Christina Seufert

Personal information
- Full name: Christina Anne Seufert
- Born: January 13, 1957 (age 69) Sacramento, California, United States
- Height: 5 ft 9 in (175 cm)
- Weight: 137 lb (62 kg)

Sport
- Sport: Diving

Medal record
Women's diving
Representing the United States
Olympic Games
| Bronze medal – third place | 1984 Los Angeles | 3m Springboard |
World Championships
| Silver medal – second place | 1982 Guayaquil | 3m Springboard |

= Christina Seufert =

American diver

Christina Seufert Sholtis (born Christina Anne Seufert; January 13, 1957, in Sacramento, California) and raised in Ambler Pennsylvania is an Olympic diver from the USA. Seufert qualified for the 1980 U.S. Olympic team but did not compete due to the U.S. Olympic Committee's boycott of the 1980 Summer Olympics in Moscow, Russia.

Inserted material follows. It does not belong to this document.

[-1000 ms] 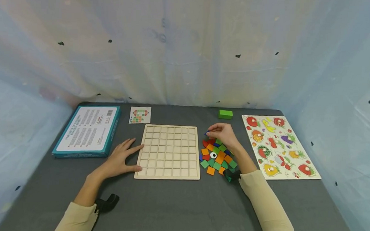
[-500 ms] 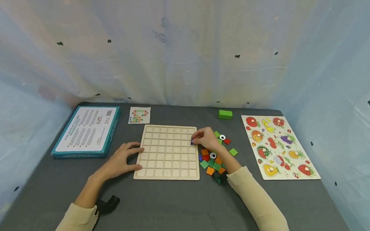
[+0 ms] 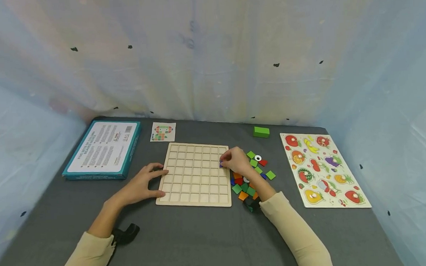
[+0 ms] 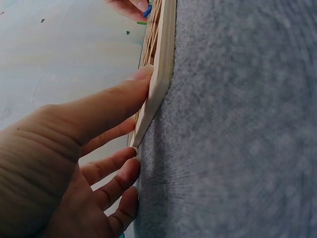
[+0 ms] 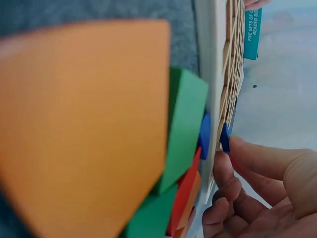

She was one of 461 athletes to receive a Congressional Gold Medal instead. She dove for the US at the 1984 Olympics, where she won a bronze medal in the Women's 3m Springboard event.

She went to school and dove for the University of Michigan. She was inducted into the schools' Hall of Honor in 2007.

In 2012, she served as one of the judges for Diving at the 2012 Olympics.